◆ WHAT TO DO:
Output the data below exactly. Leave nothing out.

◆ THE DATA:
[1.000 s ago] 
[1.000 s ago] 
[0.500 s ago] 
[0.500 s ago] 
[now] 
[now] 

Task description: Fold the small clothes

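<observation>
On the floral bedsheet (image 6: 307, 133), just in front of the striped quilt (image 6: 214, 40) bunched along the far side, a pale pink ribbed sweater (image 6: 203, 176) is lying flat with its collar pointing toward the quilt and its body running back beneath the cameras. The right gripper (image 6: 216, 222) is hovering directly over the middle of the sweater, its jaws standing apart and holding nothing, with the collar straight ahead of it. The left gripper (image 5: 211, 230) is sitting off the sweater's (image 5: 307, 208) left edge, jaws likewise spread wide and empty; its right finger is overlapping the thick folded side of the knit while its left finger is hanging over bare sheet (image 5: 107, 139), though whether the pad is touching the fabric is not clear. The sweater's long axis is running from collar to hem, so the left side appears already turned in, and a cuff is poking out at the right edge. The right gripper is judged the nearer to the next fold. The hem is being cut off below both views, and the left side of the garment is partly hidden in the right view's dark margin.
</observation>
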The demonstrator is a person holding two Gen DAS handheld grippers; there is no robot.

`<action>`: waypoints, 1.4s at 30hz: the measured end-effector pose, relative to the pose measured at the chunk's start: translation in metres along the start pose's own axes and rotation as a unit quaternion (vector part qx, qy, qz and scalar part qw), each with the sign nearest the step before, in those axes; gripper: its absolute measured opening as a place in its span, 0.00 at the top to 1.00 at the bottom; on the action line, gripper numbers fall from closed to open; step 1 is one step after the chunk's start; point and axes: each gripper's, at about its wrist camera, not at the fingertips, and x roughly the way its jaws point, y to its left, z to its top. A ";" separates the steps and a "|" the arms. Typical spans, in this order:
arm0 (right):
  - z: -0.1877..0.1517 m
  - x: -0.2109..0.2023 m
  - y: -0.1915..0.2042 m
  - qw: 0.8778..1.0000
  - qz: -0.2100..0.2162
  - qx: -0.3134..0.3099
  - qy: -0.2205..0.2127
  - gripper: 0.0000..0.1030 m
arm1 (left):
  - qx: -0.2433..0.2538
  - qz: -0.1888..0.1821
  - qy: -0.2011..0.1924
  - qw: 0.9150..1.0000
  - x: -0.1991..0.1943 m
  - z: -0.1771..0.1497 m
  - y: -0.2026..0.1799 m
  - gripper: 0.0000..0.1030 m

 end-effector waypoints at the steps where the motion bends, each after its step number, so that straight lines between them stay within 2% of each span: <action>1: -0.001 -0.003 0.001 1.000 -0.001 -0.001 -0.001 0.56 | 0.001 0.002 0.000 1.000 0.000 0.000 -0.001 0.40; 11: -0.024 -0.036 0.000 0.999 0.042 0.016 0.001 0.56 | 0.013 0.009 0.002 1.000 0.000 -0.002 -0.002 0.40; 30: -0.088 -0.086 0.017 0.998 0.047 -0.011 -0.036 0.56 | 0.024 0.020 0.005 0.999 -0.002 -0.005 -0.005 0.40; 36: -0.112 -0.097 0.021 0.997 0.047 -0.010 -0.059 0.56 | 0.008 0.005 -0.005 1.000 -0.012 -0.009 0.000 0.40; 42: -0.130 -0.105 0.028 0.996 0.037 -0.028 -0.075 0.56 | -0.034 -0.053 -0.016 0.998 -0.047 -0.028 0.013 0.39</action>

◆ RESPONSE TO THE EXERCISE:
[1.000 s ago] 
[1.000 s ago] 
[0.500 s ago] 
[0.500 s ago] 
[now] 
[now] 

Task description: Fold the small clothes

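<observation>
On the floral bedsheet (image 6: 307, 133), just in front of the striped quilt (image 6: 214, 40) bunched along the far side, a pale pink ribbed sweater (image 6: 203, 176) is lying flat with its collar pointing toward the quilt and its body running back beneath the cameras. The right gripper (image 6: 216, 222) is hovering directly over the middle of the sweater, its jaws standing apart and holding nothing, with the collar straight ahead of it. The left gripper (image 5: 211, 230) is sitting off the sweater's (image 5: 307, 208) left edge, jaws likewise spread wide and empty; its right finger is overlapping the thick folded side of the knit while its left finger is hanging over bare sheet (image 5: 107, 139), though whether the pad is touching the fabric is not clear. The sweater's long axis is running from collar to hem, so the left side appears already turned in, and a cuff is poking out at the right edge. The right gripper is judged the nearer to the next fold. The hem is being cut off below both views, and the left side of the garment is partly hidden in the right view's dark margin.
</observation>
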The demonstrator is a person holding two Gen DAS handheld grippers; there is no robot.

`<action>`: waypoints, 1.4s at 30hz: the measured end-effector pose, relative to the pose measured at the chunk's start: translation in metres along the start pose's own axes and rotation as a unit quaternion (vector part qx, qy, qz and scalar part qw), each with the sign nearest the step before, in those axes; gripper: its absolute measured opening as a place in its span, 0.00 at the top to 1.00 at the bottom; on the action line, gripper numbers fall from closed to open; step 1 is one step after the chunk's start; point and axes: each gripper's, at about its wrist camera, not at the fingertips, and x roughly the way its jaws point, y to its left, z to its top. A ";" separates the steps and a "|" the arms. Typical spans, in this order:
arm0 (right):
  - z: -0.1877..0.1517 m
  - x: -0.2109..0.2023 m
  - y: -0.1915..0.2042 m
  - qw: 0.8778..1.0000
  - qz: -0.2100..0.2162
  - qx: -0.3134..0.3099
  - qy: -0.2205..0.2127
  - gripper: 0.0000..0.1030 m
arm1 (left):
  - qx: -0.2433..0.2538
  - qz: -0.1888..0.1821
  - qy: -0.2011..0.1924
  - qw: 0.9150..1.0000
  - x: -0.1991..0.1943 m
  - z: -0.1771..0.1497 m
  - y: -0.2026..0.1799 m
  - gripper: 0.0000..0.1030 m

 end-effector waypoints at the steps where the motion bends, each after its step number, so that straight lines between them stay within 2% of each span: <action>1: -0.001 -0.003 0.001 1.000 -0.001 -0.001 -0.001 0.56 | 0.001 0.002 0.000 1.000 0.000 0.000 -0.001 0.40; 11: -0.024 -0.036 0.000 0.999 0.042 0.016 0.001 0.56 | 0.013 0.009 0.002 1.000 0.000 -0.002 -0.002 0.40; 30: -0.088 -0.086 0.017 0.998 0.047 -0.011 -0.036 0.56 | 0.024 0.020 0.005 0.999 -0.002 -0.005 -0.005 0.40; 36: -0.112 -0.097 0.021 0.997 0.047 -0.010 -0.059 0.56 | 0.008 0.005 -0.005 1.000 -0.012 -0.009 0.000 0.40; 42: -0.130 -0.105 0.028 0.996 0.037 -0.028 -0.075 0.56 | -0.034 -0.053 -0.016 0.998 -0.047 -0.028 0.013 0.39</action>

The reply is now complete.